CÓCTELES LÁCTEOS
El kasikazi ruge como Simba en la sabana y ha arrastrado
nuestro dhow a la orilla de la costa somalí. El viento es tan salado como un
tequila y resulta ciertamente embriagador, pero algo en el aire guarda una
promesa dulce. Los aviones espía de los yanquis sobrevuelan nuestras cabezas
mientras unos indígenas se acercan con paso elegante. ¿Qué aventuras nos
ofrecerá esta escala? ¿Un pirata bebedor de palm wine que corta la garganta
como una cimitarra? ¿O tal vez unas huríes capaces de endulzar el océano Indico
con una sola gota de su saliva? (Algún día las fotos satélite serán enviadas a
la oficina para probar tales experiencias).
Son en realidad los pastores de un rebaño mixto de saltarinas
cabras y vacas escuálidas que se acercan hasta el mar para tomar sales de baño.
La sal permite que no se deshidraten y da una consistencia especial a la leche
que estas generosas y sencillas gentes nos obsequian.

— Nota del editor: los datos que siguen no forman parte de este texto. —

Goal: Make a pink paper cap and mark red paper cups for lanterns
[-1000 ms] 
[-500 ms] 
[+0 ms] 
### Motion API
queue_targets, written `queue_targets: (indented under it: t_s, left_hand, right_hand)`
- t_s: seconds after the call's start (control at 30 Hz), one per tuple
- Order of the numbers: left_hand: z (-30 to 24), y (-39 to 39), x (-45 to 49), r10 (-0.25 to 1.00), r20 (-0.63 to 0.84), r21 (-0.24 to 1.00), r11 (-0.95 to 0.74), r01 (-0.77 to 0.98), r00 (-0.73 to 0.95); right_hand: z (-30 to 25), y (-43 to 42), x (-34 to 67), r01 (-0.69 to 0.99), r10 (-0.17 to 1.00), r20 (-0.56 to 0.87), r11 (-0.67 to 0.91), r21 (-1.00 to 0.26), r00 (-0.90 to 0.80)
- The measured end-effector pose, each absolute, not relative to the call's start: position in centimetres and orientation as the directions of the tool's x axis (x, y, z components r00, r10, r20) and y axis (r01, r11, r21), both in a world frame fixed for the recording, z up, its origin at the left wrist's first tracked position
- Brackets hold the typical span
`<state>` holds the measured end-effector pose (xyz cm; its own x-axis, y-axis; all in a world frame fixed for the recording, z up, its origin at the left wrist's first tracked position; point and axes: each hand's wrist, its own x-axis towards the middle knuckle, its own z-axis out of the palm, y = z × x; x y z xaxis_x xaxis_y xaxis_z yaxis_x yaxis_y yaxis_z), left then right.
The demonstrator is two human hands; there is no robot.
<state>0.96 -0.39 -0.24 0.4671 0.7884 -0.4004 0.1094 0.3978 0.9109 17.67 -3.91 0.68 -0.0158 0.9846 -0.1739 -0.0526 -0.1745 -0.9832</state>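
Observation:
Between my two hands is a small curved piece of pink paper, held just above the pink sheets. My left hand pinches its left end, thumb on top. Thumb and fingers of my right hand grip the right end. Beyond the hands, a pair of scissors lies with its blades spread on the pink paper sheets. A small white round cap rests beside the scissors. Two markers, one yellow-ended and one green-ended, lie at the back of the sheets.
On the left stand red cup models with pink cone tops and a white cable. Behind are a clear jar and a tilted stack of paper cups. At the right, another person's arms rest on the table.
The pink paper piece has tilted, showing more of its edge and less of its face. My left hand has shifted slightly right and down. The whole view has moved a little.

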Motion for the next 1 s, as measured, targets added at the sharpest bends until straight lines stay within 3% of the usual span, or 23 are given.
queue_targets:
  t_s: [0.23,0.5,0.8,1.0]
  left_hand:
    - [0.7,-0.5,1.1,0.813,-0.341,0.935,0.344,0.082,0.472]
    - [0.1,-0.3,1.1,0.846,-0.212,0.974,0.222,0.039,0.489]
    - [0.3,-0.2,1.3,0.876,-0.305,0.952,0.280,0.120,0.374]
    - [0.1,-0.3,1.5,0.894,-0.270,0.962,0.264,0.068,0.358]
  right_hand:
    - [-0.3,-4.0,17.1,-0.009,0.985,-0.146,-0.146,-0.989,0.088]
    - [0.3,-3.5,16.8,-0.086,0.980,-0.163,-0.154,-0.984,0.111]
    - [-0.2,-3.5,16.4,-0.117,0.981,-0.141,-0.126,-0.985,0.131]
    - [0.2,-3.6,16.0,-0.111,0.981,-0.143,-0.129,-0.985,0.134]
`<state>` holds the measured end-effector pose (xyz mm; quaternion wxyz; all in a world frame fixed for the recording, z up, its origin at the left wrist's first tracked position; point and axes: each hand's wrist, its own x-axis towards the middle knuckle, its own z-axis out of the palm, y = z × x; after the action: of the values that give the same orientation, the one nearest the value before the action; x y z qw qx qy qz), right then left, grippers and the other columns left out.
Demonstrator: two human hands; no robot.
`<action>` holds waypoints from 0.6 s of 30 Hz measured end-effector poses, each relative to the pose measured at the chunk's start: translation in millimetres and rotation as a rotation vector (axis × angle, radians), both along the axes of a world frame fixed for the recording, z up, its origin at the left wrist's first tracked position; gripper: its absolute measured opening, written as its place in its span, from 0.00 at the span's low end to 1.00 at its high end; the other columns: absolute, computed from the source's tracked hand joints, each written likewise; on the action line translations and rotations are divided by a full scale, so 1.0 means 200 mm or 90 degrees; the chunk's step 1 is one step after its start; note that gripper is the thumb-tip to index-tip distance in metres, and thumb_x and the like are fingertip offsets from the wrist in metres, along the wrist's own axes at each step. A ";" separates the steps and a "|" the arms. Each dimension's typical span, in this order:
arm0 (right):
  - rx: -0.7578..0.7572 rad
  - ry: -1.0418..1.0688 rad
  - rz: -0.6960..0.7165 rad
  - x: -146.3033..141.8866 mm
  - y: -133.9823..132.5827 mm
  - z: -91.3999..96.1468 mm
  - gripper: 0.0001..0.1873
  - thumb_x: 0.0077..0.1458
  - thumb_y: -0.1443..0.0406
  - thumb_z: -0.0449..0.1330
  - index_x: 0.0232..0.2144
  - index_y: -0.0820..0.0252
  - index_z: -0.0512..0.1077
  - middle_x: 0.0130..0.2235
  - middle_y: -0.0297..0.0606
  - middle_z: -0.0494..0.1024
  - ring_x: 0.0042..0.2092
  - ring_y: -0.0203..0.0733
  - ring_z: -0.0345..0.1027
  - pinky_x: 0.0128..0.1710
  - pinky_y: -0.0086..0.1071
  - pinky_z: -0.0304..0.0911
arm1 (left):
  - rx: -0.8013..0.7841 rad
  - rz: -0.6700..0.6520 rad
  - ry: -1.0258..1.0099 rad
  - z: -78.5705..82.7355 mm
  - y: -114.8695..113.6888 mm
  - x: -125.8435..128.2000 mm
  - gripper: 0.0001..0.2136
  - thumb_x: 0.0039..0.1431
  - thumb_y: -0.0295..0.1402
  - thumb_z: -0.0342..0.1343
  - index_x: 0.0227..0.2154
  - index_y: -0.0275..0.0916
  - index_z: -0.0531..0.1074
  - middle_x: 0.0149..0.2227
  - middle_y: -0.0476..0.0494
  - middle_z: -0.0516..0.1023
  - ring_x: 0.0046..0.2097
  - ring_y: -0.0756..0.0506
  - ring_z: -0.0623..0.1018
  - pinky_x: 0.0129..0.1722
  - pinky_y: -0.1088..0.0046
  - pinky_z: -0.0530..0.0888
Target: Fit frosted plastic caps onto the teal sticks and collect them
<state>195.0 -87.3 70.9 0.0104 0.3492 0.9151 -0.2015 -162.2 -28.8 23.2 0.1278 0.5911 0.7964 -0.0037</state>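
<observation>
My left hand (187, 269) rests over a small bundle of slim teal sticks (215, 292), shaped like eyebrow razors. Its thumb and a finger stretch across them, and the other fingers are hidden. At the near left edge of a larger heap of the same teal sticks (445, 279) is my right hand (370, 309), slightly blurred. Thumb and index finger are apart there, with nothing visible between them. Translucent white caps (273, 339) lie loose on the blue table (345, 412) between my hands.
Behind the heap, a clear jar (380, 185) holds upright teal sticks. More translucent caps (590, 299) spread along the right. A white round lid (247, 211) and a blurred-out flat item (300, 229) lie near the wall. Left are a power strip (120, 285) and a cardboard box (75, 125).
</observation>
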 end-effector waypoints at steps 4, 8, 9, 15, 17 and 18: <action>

Mi barman propone
inmediatamente un Irish Coffe y debo reconocer que el puntito de leche caprina
se adereza maravillosamente con el Bushmills. Mientras tanto, nuestros
anfitriones mascan el khat que les ayuda a digerir las escasas calorías del
día.
Ha caído la noche y compartimos unos atunes pescados antes de
que saltara el kasikazi. La pesca local es más fácil desde que los fieros
piratas abordan a las flotas de altura. Los cantos calman al viento y el
crepitar del fuego alienta la conversación. Un viejo pastor, que sabe mucho más
de lo que aparenta, me cuenta la razón de que alguna gente de la costa este
africana posea rasgos orientales: Los chinos hicieron unas curiosas
expediciones hace quinientos años, entre 1405 y 1453. Las mandaba el almirante Zheng He, un eunuco
musulmán de origen mongol. Navegaban en 37 gigantescos juncos, de una dimensión
diez veces mayor a los barcos europeos del mismo tiempo. Pero entonces China renunció
al imperialismo, convencida de que el resto del mundo no estaba maduro para
ella. Se encerraron tras su muralla, considerando al resto del planeta como una
panda de bárbaros. Hasta hoy, que parece que sí que están interesados, porque
te los encuentras por todo África construyendo carreteras a cambio de
concesiones mineras.
Amanece, y la subida
de la marea ha liberado el dhow, que navega nuevamente alborozado. Pero la
ausencia de ginebra nos obliga a desviar el rumbo y hacer una parada
estratégica antes de enfilar a Zanzíbar, tal vez en Watamu o Malindi, esa
franja tan inundada de italianos como Formentera en ferragosto.
Gracias a los cocos que nos arrojaron unos noctámbulos
chimpancés, mi barman prepara a bordo
una sorprendente piña colada, un cocktail que yo creía para señoritas, pero que
es refrescante, potente y vitamínico. Cierto es que pone triple de ron antes
que leche de coco, y así la copa permite admirar mejor la playa kilométrica de
arenas blancas, como una mulata de sonrisa de caimán cortejada por Corto
Maltés.
¿Qué más da el destino cuando se goza de una buena travesía?